Le drapeau des asexuels. Noir pour l’asexualité, gris pour les hypo et demi-sexuels, blanc pour les alliés et partenaires non asexuels, violet pour la communauté
Amour à durée indéterminée
Au moment où Julien prend conscience de son asexualité, en 2010, Acitizen et KeLove n’existent pas encore. Le Clermontois a alors 25 ans. Comme beaucoup d’autres « sans sexe », il sort d’une relation où il a donné du plaisir sans en prendre. A cette époque, la version française d’Aven (The Asexual Visibility and Education Network), réseau d’entraide pour asexuels, constitue la seule lueur dans la nuit sans ébats des « A ». Et par chance, Julien finit par rencontrer l’un des modérateurs du forum, qui est également Auvergnat.

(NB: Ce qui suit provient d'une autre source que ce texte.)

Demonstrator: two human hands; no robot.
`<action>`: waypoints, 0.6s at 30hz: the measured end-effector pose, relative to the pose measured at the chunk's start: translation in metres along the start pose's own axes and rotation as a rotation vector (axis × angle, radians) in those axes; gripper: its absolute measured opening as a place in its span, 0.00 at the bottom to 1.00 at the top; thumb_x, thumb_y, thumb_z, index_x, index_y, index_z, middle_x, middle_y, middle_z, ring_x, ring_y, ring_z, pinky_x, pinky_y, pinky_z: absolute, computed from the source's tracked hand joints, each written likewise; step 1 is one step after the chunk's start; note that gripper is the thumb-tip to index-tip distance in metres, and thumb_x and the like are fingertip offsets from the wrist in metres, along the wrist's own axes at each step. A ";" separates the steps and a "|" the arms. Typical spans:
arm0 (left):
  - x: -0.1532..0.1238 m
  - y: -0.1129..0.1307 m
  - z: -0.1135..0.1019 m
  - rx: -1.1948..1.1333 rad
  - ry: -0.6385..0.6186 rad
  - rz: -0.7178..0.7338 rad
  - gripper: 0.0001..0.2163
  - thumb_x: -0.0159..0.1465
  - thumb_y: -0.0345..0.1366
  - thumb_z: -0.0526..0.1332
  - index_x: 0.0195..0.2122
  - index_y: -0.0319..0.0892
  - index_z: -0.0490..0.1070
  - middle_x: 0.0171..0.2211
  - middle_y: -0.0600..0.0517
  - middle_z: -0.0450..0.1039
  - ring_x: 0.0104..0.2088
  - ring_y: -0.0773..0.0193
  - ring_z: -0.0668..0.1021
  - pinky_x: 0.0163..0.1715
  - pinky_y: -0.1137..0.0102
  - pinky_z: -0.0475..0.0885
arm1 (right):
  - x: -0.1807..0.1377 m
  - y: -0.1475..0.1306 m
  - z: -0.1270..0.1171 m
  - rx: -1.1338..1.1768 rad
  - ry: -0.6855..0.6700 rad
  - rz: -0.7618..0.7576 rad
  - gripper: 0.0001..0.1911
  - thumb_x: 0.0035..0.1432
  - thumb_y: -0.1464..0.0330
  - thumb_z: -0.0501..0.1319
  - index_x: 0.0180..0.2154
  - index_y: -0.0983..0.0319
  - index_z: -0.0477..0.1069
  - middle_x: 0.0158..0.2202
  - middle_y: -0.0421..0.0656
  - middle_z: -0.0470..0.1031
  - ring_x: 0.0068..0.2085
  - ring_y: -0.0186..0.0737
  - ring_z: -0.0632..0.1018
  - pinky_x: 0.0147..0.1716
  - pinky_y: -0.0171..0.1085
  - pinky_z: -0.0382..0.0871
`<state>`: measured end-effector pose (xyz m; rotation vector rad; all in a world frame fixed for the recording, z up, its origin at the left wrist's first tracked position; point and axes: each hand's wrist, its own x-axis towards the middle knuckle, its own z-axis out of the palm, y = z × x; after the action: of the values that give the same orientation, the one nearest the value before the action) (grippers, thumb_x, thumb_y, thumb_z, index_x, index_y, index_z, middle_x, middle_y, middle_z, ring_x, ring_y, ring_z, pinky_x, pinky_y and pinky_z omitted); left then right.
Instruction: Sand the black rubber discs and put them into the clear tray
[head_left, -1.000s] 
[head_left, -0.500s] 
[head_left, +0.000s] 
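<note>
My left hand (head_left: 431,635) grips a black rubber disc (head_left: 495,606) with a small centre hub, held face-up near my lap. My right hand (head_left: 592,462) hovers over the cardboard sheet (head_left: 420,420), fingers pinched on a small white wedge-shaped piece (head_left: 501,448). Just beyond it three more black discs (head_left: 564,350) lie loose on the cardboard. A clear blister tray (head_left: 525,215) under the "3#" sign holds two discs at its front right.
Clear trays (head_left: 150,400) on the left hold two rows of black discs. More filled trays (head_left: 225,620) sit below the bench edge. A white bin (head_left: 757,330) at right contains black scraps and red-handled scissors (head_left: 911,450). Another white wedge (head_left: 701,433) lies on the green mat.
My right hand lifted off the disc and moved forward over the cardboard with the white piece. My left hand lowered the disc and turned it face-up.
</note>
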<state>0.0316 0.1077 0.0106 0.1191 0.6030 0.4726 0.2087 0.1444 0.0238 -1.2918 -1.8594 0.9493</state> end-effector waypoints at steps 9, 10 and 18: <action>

Les deux hommes discutent. Une amitié se forge. Au fil du temps, Julien prend de l’importance au sein d’Aven, jusqu’à en devenir l’administrateur. L’informaticien multiplie les messages sur le forum, les rencontres IRL, toujours amicales, avec d’autres asexuels.
Après 3 mois sur Aven, Julien remarque Marie. A 21 ans, elle est impliquée dans une relation tumultueuse avec un « S ». Ce dernier ne supporte pas sa virginité. Piégée dans une liaison vouée à l’échec, la jeune femme dépérit. C’est alors que les échanges avec Julien, de quatre ans son ainé, s’engagent.
D’abord axées sur le quotidien de Marie, les conversations deviennent plus intimes. Et une nouvelle fois, la chance sourit à Julien. Comme lui, Marie habite Clermont-Ferrand. Les deux asexuels décident de se rencontrer. « Il n’y avait pas vraiment de drague, détaille Julien. Tout se faisait par des attentions, des regards insistants, des sourires, des blagues ». De février à juin, les entrevues s’enchaînent, des sentiments surgissent jusqu’au jour où elle rompt avec son copain. Le premier baiser ne tarde pas et tout s’accélère.
« A partir de là, nous étions de plus en plus amoureux, explique Marie. Quand j’ai quitté mon copain pour Julien et je me suis rendu compte qu’un gros poids était parti. Enfin, je n’avais plus à subir cette insupportable culpabilité, cette pression. Enfin, j’étais libre de vivre mon asexualité comme je l’entendais. »

Julien et sa compagne Marie, couple d’asexuels depuis cinq ans
Cinq ans plus tard, l’idylle se poursuit. Les deux « A » sont installés ensemble près de Montluçon (Allier) et pacsés. Ils évoquent leur aventure sans aucun tabou, au contraire de la grande majorité des asexuels, en couple ou non. Leur péché mignon ? Passer des nuits blanches ensemble à se goinfrer de séries dans une relation certifiée 100% sans désir sexuel.
Le plus difficile pour les « A », c’est de convaincre les autres qu’ils ne sont pas traumatisés, ni déficients, ni sexuellement dysfonctionnels, qu’un sentiment amoureux sans désir sexuel est une normalité là où des médecins y détectent un trouble. Dans une société hypersexualisée où l’érotisme peuple l’ensemble de notre cosmos culturel (clips, films, publicités, Internet), les asexuels continuent de croire, au travers de leurs sites dédiés, qu’il est possible de n’avoir que l’amour à s’offrir en partage.